Experimental program
Comparison scheme
Effect test

Embodiment 1

[0021] AgI / TiO 2 The preparation method of nanocomposite photocatalyst, it comprises the steps:

[0022] Weigh 0.188g LiI.3H 2 O (lithium iodide trihydrate), add 4ml of absolute ethanol and ultrasonically dissolve to obtain A solution; weigh 0.169g AgNO 3 And add 15ml of absolute ethanol and sonicate until dissolved, thus preparing solution B. Add solution A dropwise to solution B under magnetic stirring to produce a yellow precipitate. After stirring evenly, add 1ml of butyl titanate dropwise, heat and stir until nearly dry, continue stirring for 1h after cooling until completely dry, then add 8ml of anhydrous Ultrasonic dissolution of ethanol, adding 1ml of water under magnetic stirring, Buchner funnel suction filtration, washing, baking at 90°C for 2h, roasting at 450°C for 2h, heating rate 10°C / min, and natural cooling to obtain AgI / TiO 2 Nanocomposite photocatalysts.
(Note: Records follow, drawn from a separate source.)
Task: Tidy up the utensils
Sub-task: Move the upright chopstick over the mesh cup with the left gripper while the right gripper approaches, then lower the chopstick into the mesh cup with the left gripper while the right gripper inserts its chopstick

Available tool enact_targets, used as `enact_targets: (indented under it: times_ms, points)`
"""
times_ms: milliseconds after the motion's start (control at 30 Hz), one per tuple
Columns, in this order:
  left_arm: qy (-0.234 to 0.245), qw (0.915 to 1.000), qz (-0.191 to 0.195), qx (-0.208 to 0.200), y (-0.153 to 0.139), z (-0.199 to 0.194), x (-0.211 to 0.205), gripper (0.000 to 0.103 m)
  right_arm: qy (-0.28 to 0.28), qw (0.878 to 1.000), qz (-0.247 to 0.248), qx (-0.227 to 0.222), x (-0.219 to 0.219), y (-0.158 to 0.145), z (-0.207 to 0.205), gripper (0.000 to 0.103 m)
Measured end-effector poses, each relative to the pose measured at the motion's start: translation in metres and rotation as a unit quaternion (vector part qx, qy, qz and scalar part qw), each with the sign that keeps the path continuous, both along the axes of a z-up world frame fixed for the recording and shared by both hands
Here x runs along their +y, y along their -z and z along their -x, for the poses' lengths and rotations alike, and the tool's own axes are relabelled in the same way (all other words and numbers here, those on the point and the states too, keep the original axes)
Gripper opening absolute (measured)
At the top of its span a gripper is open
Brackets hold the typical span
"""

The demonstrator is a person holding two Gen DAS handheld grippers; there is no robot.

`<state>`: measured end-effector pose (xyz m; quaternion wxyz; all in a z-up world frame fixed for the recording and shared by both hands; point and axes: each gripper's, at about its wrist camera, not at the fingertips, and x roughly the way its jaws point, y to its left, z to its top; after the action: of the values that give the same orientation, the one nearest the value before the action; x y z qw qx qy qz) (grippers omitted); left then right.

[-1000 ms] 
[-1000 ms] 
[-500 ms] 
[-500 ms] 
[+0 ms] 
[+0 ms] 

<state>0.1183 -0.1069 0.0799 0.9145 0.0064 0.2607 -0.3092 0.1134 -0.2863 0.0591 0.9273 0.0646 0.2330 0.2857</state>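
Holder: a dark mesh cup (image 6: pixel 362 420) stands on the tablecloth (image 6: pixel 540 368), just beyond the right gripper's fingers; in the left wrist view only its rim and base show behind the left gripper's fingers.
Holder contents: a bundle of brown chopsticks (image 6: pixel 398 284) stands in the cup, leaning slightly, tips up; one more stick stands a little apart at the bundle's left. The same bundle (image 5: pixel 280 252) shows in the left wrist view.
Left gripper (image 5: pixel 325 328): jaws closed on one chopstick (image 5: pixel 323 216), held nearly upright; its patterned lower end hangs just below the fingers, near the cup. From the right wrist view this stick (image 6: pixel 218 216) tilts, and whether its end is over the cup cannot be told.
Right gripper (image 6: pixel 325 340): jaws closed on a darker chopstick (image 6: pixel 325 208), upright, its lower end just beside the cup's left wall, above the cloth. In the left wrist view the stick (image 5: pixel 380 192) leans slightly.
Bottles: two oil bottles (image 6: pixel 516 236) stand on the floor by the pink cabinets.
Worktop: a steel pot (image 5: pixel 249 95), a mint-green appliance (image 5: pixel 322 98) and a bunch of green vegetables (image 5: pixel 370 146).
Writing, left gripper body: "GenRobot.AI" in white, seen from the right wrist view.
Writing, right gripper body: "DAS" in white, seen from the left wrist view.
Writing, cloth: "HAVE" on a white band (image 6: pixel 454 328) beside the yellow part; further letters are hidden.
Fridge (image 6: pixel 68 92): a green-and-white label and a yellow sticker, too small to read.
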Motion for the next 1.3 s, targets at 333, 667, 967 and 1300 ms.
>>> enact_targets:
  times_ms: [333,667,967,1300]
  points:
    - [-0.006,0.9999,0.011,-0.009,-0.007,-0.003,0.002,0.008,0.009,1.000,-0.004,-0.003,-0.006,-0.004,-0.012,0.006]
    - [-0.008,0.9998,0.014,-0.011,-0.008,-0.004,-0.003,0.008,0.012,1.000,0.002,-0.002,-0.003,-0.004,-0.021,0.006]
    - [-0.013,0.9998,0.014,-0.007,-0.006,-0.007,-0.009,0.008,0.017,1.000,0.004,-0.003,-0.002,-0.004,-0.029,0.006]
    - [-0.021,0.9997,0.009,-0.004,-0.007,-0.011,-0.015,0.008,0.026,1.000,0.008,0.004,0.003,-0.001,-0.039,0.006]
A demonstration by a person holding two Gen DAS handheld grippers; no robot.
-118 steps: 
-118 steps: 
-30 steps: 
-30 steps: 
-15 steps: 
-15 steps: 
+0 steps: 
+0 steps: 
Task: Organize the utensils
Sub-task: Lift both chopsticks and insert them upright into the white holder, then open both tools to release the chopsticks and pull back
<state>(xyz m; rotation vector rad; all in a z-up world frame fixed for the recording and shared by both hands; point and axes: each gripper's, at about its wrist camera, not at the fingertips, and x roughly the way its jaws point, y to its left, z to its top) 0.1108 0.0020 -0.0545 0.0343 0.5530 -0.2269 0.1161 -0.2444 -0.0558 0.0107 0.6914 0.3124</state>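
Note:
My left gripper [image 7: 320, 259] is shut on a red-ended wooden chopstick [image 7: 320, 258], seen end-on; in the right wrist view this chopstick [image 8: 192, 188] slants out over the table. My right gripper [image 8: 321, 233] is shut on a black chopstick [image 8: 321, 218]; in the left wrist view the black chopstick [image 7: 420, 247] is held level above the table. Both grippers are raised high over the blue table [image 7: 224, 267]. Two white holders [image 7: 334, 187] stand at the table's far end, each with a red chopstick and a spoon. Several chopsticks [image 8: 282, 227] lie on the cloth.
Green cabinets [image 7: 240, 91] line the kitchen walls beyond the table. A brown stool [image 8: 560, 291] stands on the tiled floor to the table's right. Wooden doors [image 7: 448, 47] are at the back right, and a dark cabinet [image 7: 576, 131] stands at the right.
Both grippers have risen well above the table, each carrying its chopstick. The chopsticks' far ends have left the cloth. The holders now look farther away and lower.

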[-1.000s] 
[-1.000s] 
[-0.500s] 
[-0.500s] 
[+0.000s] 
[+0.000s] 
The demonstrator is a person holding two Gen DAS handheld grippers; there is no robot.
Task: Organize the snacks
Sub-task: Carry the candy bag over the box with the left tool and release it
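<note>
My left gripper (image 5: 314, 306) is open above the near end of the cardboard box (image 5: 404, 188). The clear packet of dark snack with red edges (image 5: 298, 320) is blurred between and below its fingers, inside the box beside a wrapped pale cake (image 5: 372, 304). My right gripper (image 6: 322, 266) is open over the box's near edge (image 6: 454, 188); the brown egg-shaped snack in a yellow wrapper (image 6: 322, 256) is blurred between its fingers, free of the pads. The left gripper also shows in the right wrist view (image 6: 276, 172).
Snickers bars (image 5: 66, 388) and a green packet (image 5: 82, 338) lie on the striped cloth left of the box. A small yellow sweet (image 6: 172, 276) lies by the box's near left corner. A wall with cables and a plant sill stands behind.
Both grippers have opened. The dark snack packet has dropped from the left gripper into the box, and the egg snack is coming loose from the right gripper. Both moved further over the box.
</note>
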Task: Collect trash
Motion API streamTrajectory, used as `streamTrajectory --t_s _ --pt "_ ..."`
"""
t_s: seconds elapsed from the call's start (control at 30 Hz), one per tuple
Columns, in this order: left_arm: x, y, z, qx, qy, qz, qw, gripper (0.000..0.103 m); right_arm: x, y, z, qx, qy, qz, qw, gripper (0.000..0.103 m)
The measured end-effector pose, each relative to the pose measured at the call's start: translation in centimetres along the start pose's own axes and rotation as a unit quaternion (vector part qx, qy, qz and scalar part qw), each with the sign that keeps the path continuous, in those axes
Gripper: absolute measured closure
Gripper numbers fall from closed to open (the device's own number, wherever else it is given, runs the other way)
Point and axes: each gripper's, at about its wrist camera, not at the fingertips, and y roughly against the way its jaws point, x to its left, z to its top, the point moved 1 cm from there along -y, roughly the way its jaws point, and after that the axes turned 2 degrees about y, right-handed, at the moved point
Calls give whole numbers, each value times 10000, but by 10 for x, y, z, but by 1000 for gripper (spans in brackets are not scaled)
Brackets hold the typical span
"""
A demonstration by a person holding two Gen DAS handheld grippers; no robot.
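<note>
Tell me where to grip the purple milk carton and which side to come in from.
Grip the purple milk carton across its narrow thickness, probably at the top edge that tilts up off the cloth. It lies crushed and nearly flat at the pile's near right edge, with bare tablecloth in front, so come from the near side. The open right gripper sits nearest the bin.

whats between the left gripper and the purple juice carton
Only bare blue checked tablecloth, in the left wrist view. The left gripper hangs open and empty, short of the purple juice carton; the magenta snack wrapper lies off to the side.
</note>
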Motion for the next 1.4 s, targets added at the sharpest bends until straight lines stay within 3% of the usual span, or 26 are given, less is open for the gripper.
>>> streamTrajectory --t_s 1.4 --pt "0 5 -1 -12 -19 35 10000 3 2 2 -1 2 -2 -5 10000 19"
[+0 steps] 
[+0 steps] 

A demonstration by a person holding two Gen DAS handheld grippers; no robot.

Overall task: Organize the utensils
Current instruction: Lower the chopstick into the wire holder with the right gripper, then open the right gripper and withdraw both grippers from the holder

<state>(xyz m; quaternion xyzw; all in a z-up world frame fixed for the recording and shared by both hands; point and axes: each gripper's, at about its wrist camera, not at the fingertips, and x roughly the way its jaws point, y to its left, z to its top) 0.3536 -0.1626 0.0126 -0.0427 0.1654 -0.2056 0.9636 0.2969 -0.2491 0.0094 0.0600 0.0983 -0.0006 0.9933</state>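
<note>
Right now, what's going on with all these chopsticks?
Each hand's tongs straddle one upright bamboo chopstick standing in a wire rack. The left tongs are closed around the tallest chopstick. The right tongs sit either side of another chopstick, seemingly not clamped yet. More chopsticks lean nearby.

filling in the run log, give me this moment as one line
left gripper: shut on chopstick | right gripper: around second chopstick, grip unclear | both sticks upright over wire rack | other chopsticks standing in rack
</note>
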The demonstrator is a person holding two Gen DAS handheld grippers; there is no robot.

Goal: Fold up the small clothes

[0023] figure 1 , figure 2 Respectively, it is the TEM figure and the ultraviolet-visible light d...

Embodiment 2

[0040] AgI / TiO 2 The preparation method of nanocomposite photocatalyst, it comprises the steps:

[0041] 1) According to AgNO 3 The molar ratio to LiI is 1:1, and the following two raw materials are selected: (1) AgNO 3 , (2) LiI, standby;

[0042] 2) Add LiI into absolute ethanol and sonicate until dissolved to obtain A solution with a mass concentration of 1%;

[0043] AgNO 3 Add it into absolute ethanol and sonicate until dissolved to obtain a B solution with a mass concentration of 0.1%.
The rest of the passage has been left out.